Re: [PATCH] fs/namespace: notify pollers of legacy propagation changes

From: Christian Brauner

Date: Fri May 29 2026 - 06:25:44 EST

On Fri, May 29, 2026 at 05:54:41PM +0800, Guopeng Zhang wrote:
> From: Guopeng Zhang <zhangguopeng@xxxxxxxxxx>
>
> Changing mount propagation through the legacy mount API changes
> user-visible mountinfo contents, including the shared: and master:
> optional fields.
>
> The mount_setattr() path already touches the mount namespace after
> change_mnt_propagation(), so pollers of /proc/<pid>/mountinfo are woken
> when the namespace event changes.
>
> The legacy mount --make-* path also changes propagation through
> change_mnt_propagation(), and MOVE_MOUNT_SET_GROUP updates the
> propagation relationship of the target mount. Both paths currently
> return without touching the affected mount namespace.
>
> As a result, userspace polling /proc/<pid>/mountinfo can miss these
> propagation-only changes even though mountinfo has changed.
>
> A simple reproducer that polls /proc/self/mountinfo while changing
> propagation shows the inconsistency.
>
> Before this change:
>
> legacy MS_SHARED: poll ret=0 revents=0x0
> mount_setattr MS_SHARED: poll ret=1 revents=0xa
>
> After this change:
>
> legacy MS_SHARED: poll ret=1 revents=0xa
> mount_setattr MS_SHARED: poll ret=1 revents=0xa
>
> Touch the affected mount namespace after successfully changing
> propagation state in do_change_type() and do_set_group().
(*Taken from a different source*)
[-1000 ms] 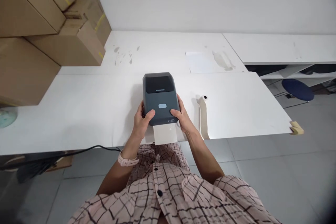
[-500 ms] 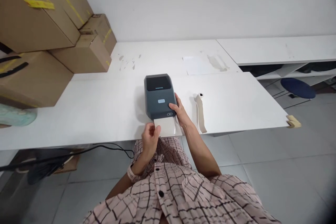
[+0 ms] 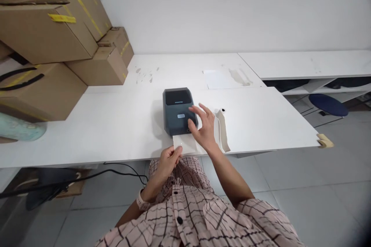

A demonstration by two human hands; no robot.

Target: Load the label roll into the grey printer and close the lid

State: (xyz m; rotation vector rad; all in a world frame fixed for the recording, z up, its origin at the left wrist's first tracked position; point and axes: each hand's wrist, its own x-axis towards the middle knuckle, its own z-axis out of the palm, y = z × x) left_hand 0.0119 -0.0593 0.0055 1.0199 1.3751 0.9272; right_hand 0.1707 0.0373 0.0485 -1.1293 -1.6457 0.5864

Take the
> vfsmount lock for write around touch_mnt_namespace(), as required by
> its locking rules.
>
> Signed-off-by: Guopeng Zhang <zhangguopeng@xxxxxxxxxx>
> ---
> fs/namespace.c | 9 +++++++++
> 1 file changed, 9 insertions(+)
>
> diff --git a/fs/namespace.c b/fs/namespace.c
> index 9a66a806a9b8..f871c7bf3bc8 100644
> --- a/fs/namespace.c
> +++ b/fs/namespace.c
> @@ -2908,6 +2908,10 @@ static int do_change_type(const struct path *path, int ms_flags)
> for (m = mnt; m; m = (recurse ? next_mnt(m, mnt) : NULL))
> change_mnt_propagation(m, type);
>
> + lock_mount_hash();
> + touch_mnt_namespace(mnt->mnt_ns);
> + unlock_mount_hash();
> +
> return 0;
> }
>
> @@ -3479,6 +3483,11 @@ static int do_set_group(const struct path *from_path, const struct path *to_path
> list_add(&to->mnt_share, &from->mnt_share);
> set_mnt_shared(to);
> }
> +
> + lock_mount_hash();
> + touch_mnt_namespace(to->mnt_ns);
> + unlock_mount_hash();

Doing this would cause seqcount readers to retry on mount propagation
changes when all of them really only care about mount topology changes.
So this can likely use:

guard(mount_locked_reader)();
touch_mnt_namespace(mnt_ns);

Even today, observing an unchanged seqcount across mnt->mnt_flags reads
doesn't guarantee that it really wasn't changed.